# What is expected
Give an exact reproduction of all the lines in the listing.

# Data excerpt
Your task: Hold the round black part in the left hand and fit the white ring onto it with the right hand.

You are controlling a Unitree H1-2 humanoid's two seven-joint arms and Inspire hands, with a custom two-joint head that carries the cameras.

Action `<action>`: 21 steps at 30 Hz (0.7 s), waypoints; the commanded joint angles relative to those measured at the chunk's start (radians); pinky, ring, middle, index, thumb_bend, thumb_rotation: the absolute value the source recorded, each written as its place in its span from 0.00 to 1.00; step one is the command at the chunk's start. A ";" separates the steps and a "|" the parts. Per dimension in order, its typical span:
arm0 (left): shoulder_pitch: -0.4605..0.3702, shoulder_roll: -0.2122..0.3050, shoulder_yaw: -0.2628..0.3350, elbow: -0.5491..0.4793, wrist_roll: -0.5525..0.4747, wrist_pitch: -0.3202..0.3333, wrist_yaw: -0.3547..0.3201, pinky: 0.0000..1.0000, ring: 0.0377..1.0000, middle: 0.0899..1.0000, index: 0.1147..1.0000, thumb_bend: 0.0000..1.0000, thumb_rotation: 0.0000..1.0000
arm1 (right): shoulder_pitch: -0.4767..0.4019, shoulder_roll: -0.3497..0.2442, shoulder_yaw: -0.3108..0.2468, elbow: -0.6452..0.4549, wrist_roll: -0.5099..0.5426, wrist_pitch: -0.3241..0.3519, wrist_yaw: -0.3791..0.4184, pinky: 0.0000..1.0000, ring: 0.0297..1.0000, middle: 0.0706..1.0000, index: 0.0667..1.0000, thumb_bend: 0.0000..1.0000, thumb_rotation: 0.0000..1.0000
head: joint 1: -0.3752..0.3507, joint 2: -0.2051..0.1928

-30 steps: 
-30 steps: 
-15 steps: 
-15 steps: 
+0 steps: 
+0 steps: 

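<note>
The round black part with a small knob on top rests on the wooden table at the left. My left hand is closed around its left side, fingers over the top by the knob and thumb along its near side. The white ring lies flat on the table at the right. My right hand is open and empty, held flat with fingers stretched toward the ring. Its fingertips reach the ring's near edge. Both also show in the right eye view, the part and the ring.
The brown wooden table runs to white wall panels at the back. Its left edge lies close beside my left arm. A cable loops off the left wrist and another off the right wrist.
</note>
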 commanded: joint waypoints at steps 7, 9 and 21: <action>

# Solution
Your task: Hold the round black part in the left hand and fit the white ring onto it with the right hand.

You are controlling a Unitree H1-2 humanoid's two seven-joint arms and Inspire hands, with a custom two-joint head that carries the cameras.

Action `<action>`: 21 steps at 30 Hz (0.7 s), waypoints; the commanded joint angles relative to those measured at the chunk's start (radians); pinky, ring, middle, index, thumb_bend, thumb_rotation: the absolute value the source recorded, each written as its place in its span from 0.00 to 1.00; step one is the command at the chunk's start. A ";" separates the steps and a "|" the parts. Per dimension in order, its typical span:
arm0 (left): shoulder_pitch: -0.4605..0.3702, shoulder_roll: -0.2122..0.3050, shoulder_yaw: -0.2628..0.3350, elbow: -0.5491..0.4793, wrist_roll: -0.5525..0.4747, wrist_pitch: -0.3202..0.3333, wrist_yaw: -0.3547..0.3201, pinky: 0.0000..1.0000, ring: 0.0377..1.0000, middle: 0.0899..1.0000, index: 0.1147..1.0000, thumb_bend: 0.0000..1.0000, thumb_rotation: 0.0000..1.0000
arm1 (right): shoulder_pitch: -0.4767..0.4019, shoulder_roll: -0.3497..0.2442, shoulder_yaw: -0.3108..0.2468, elbow: -0.6452..0.4549, wrist_roll: -0.5099..0.5426, wrist_pitch: -0.3241..0.3519, wrist_yaw: -0.3791..0.4184, pinky: 0.0000..1.0000, ring: 0.0297..1.0000, middle: 0.0706..1.0000, index: 0.0667..1.0000, thumb_bend: 0.0000..1.0000, thumb_rotation: 0.0000..1.0000
head: joint 1: -0.3752..0.3507, joint 2: -0.2051..0.1928

-30 steps: 
-30 steps: 
-15 steps: 
-15 steps: 
+0 steps: 
+0 steps: 

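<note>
The round black part with a small knob on top rests on the wooden table at the left. My left hand is closed around its left side, fingers over the top by the knob and thumb along its near side. The white ring lies flat on the table at the right. My right hand is open and empty, held flat with fingers stretched toward the ring. Its fingertips reach the ring's near edge. Both also show in the right eye view, the part and the ring.
The brown wooden table runs to white wall panels at the back. Its left edge lies close beside my left arm. A cable loops off the left wrist and another off the right wrist.
</note>
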 commanded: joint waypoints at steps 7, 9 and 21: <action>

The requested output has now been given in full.